Here's what I'm seeing (note that the escape characters are because I've cut from the text viewer in Visual Studio).

OuterXml:

"<Relationships xmlns=\"http://schemas.openxmlformats.org/package/2006/relationships\">
<Relationship Id=\"rId3\"     Type=\"http://schemas.openxmlformats.org/officeDocument/2006/relationships/webSettings\" Target=\"webSettings.xml\" />
 <Relationship Id=\"rId2\" Type=\"http://schemas.openxmlformats.org/officeDocument/2006/relationships/settings\" Target=\"settings.xml\" />
<Relationship Id=\"rId1\" Type=\"http://schemas.openxmlformats.org/officeDocument/2006/relationships/styles\" Target=\"styles.xml\" />
<Relationship Id=\"rId5\" Type=\"http://schemas.openxmlformats.org/officeDocument/2006/relationships/theme\" Target=\"theme/theme1.xml\" />
<Relationship Id=\"rId4\" Type=\"http://schemas.openxmlformats.org/officeDocument/2006/relationships/fontTable\" Target=\"fontTable.xml\" />
<Relationship Id=\"rId6\" Type=\"http://schemas.openxmlformats.org/officeDocument/2006/relationships/image\" Target=\"media/image1.png\" xmlns=\"\" />

</Relationships>"

InnerXml:

"<Relationship Id=\"rId3\" Type=\"http://schemas.openxmlformats.org/officeDocument/2006/relationships/webSettings\" Target=\"webSettings.xml\" xmlns=\"http://schemas.openxmlformats.org/package/2006/relationships\" />
<Relationship Id=\"rId2\" Type=\"http://schemas.openxmlformats.org/officeDocument/2006/relationships/settings\" Target=\"settings.xml\" xmlns=\"http://schemas.openxmlformats.org/package/2006/relationships\" />
<Relationship Id=\"rId1\" Type=\"http://schemas.openxmlformats.org/officeDocument/2006/relationships/styles\" Target=\"styles.xml\" xmlns=\"http://schemas.openxmlformats.org/package/2006/relationships\" />
<Relationship Id=\"rId5\" Type=\"http://schemas.openxmlformats.org/officeDocument/2006/relationships/theme\" Target=\"theme/theme1.xml\" xmlns=\"http://schemas.openxmlformats.org/package/2006/relationships\" />
<Relationship Id=\"rId4\" Type=\"http://schemas.openxmlformats.org/officeDocument/2006/relationships/fontTable\" Target=\"fontTable.xml\" xmlns=\"http://schemas.openxmlformats.org/package/2006/relationships\" />
<Relationship Id=\"rId6\" Type=\"http://schemas.openxmlformats.org/officeDocument/2006/relationships/image\" Target=\"media/image1.png\" />"

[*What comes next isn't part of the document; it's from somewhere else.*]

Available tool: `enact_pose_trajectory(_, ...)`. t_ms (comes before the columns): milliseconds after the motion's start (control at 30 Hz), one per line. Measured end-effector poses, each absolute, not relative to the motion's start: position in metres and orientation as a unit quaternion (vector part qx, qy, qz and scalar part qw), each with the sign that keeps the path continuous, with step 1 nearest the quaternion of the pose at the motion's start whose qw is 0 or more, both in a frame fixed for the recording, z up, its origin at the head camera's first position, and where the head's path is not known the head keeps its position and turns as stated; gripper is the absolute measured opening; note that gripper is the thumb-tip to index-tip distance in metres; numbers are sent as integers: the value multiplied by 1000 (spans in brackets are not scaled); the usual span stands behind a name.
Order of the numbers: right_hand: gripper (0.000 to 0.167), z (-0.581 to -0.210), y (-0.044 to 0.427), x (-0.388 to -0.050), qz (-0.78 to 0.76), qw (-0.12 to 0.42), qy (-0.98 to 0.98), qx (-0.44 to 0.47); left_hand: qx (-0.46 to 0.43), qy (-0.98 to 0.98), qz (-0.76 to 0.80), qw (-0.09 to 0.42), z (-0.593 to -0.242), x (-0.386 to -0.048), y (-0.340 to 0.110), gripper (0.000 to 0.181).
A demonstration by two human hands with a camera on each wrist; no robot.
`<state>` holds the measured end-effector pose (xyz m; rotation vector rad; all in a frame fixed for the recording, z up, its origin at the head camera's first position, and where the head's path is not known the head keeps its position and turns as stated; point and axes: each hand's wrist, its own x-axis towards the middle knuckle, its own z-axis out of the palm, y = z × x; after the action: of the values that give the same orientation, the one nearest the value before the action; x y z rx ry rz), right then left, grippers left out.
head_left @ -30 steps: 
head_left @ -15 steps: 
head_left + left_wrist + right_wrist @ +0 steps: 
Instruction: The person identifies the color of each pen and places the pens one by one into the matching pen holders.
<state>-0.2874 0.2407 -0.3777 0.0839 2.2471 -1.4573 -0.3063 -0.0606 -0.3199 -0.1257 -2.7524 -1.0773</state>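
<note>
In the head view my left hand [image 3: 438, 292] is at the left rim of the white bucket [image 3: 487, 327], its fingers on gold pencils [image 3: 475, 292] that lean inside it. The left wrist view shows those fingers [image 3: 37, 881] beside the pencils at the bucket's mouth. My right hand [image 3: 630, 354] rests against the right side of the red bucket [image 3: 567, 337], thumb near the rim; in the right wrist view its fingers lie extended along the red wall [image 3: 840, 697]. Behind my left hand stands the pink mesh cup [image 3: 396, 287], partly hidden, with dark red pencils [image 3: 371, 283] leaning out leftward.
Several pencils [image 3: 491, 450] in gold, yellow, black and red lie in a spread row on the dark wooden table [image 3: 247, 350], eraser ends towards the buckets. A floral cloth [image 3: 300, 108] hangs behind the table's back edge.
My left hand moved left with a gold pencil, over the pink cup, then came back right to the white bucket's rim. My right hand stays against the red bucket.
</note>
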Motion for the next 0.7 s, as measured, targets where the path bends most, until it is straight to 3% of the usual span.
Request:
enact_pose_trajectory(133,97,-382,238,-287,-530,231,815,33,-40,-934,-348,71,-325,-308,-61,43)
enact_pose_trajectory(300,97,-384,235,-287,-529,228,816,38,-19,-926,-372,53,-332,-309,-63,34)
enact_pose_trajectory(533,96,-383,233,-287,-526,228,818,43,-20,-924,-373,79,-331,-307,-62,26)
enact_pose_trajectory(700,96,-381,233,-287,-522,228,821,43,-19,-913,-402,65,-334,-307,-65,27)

Note how the 6th and final element has the erroneous xmlns="" in the OuterXml, but not within the InnerXml. I can easily change the InnerXml, but not the OuterXml.

So, my ultimate question is "how do I get rid of this added attribute?", but I'm also hoping someone can explain why there is a difference between the Xml of the inner and outer (aside from the container).


Solution

  • How are you adding the node to your document? It looks like this is happening because that element has no namespace (unlike the other elements which have a namespace of "http://schemas.openxmlformats.org/package/2006/relationships"). Keep in mind that namespaces aren't like "normal" attributes and are essential to the "identity" of a tag.

    In the "OuterXml" example, the first 5 Relationship nodes all have the same namespace as the parent element so it doesn't need to be explicitly defined. The 6th node has no namespace, hence xmlns=""

    In the "InnerXml" example, the first 5 nodes all have the same namespace but with no parent to inherit from, they each define it explicitly. The 6th node still has the blank namespace.

    In summary: the document isn't corrupt because of the string 'xmlns=""', it is corrupt because a Relationship element must have a namespace of "http://schemas.openxmlformats.org/package/2006/relationships".

    To better illustrate, here's a sample xml document.

    <root xmlns="urn:foo:bar" xmlns:ns1="urn:baz">
        <item />
        <ns1:item />
        <item xmlns="" />
    </root>
    
    • The namespace of the root element is "urn:foo:bar"
    • The namespace of the 1st item element is "urn:foo:bar"
    • The namespace of the 2nd item element is "urn:baz"
    • The namespace of the 3rd item element is ""

    If you were to get the "inner xml" of the root tag it might look something like this:

    <item xmlns="urn:foo:bar" />
    <item xmlns="urn:baz" />
    <item xmlns="" />
    

    As mentioned above, the namespace is an integral part of a tag's "identity" or whatever you want to call it. The following documents are all functionally identical:

    <foo:root xmlns:foo="urn:foo" xmlns:bar="urn:bar">
        <foo:element />
        <bar:element />
    </foo:root>
    
    <root xmlns="urn:foo" xmlns:bar="urn:bar">
        <element />
        <bar:element />
    </root>
    
    <root xmlns="urn:foo">
        <element />
        <element xmlns="urn:bar" />
    </root>